The National Aeronautics and Space Administration’s (NASA) Jet Propulsion Laboratory (JPL) isn’t just looking into rockets these days.
Tom Soderstrom, IT chief technology and innovation officer at JPL, said Tuesday at Amazon Web Services’ inaugural Earth and Space Day that the NASA research center uses artificial intelligence (AI), digital assistants, chatbots, and Internet of Things (IoT) integration to enhance operations and cybersecurity capabilities, which will eventually fuel even bigger breakthroughs.
Soderstrom said all organizations can take advantage of small but practical projects to improve security and user experience and contribute to the next great wave of technology.
JPL–an 80-year-old start-up–is NASA’s Federally-funded research and development center, boasting some 6,000 employees. Soderstrom calls himself a “futurist” who looks into “technology waves”–where three, five, and ten-year periods of advancement culminate. He said these waves are all leading to the next “technology tsunami,” which is “built-in intelligence, everywhere.”
Soderstrom said much of the advanced research in AI–the things that will eventually answer the era’s big questions–will first be driven by intuitive user experiences.
“How do you interact with computing? It’s about being able to type to it, click through it, touch it on the big screen, or not touch it, use gesturing. It’s about talking to it, hearing it, and then seeing it on a big display or through your augmented reality glasses, sensing it through thousands of IoT sensors, and soon think it, all at the same time,” Soderstrom said. “That makes for a great user interface. How do you make the experience powerful? You apply AI.”
He said that AI-powered intelligent assistants will be crucial to productivity gains in the future.
“If you look at the statistics, humans are about 80 percent effective, machines are about 80 percent effective. When you use them together, they’re about 95 percent effective.”
He gave the example of a simple chatbot–a room assistant–that JPL designed “overnight” and is now used by more than 1,000 people a week to automatically find conference rooms that suit their needs. Users can ask the bot about specific connectivity features in the room, give it size considerations, and the system provides all the available options.
JPL designs its assistants on open APIs, allowing users to interface with the assistants in any way they prefer, whether that be via multiple text formats or with their voices through Amazon Alexa integration.
JPL integrated conference rooms with Alexa, IoT sensors, and computers running various cybersecurity dashboards. The Amazon assistant now understands queries that ask it to turn on screens, expand those dashboards, and display data about security incidents.
Soderstrom showed a video demonstration that illustrates just how seamless and intuitive the process is: JPL employees are making requests to digital assistants the same way they would a normal person.

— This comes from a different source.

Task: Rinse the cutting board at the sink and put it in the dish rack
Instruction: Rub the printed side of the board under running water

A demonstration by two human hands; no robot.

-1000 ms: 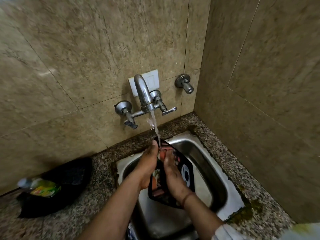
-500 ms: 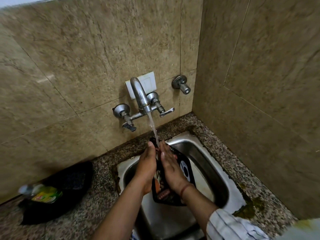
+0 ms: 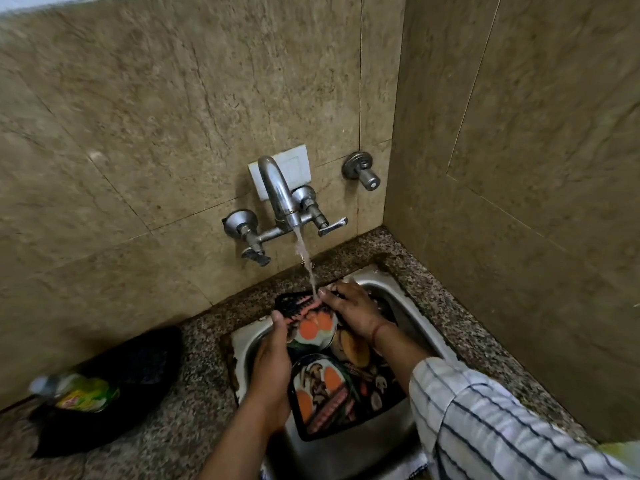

JPL has also designed a cybersecurity chatbot that can easily connect IT staff to relevant information like security operations center incidents, check IP blocks, and route users to service requests. Soderstrom said JPL is partnering with industry players to work on cell phone authentication for government credentials that operate in lieu of official badges.
Soderstrom also said that JPL developed another one-day prototype: facial recognition software crafted one day before JPL’s major IT expo. The AI software recognized participants and automated access to restricted areas at the expo. JPL also designed a system that measured traffic flow in and out of the conference floor, using cameras and software installed on Raspberry Pi single-board computers. He said this type of instant analytics, powered by AI, can and will be used in space missions.
But Soderstrom said the real-world application of these intelligent assistants isn’t rocket science and pertains to every organization. “It’s really about the combinations, trying things for your use case,” he said. After asking audience members which of three examples–IoT, AI, and voice as a platform–seem best for their organizations, he said he believes it’s all three.
“It’s a completely new world, and it’s all driven by cloud computing, and for us, it’s going to help us answer those big questions in my lifetime, so protect me so I live long enough to see it,” Soderstrom joked, providing one final charge to the audience.
“What can you do in your companies to move us forward through experimentation? Lightweight, easy, fast, and it’s an experiment. The only thing that can fail in an experiment? That you don’t learn anything,” he said.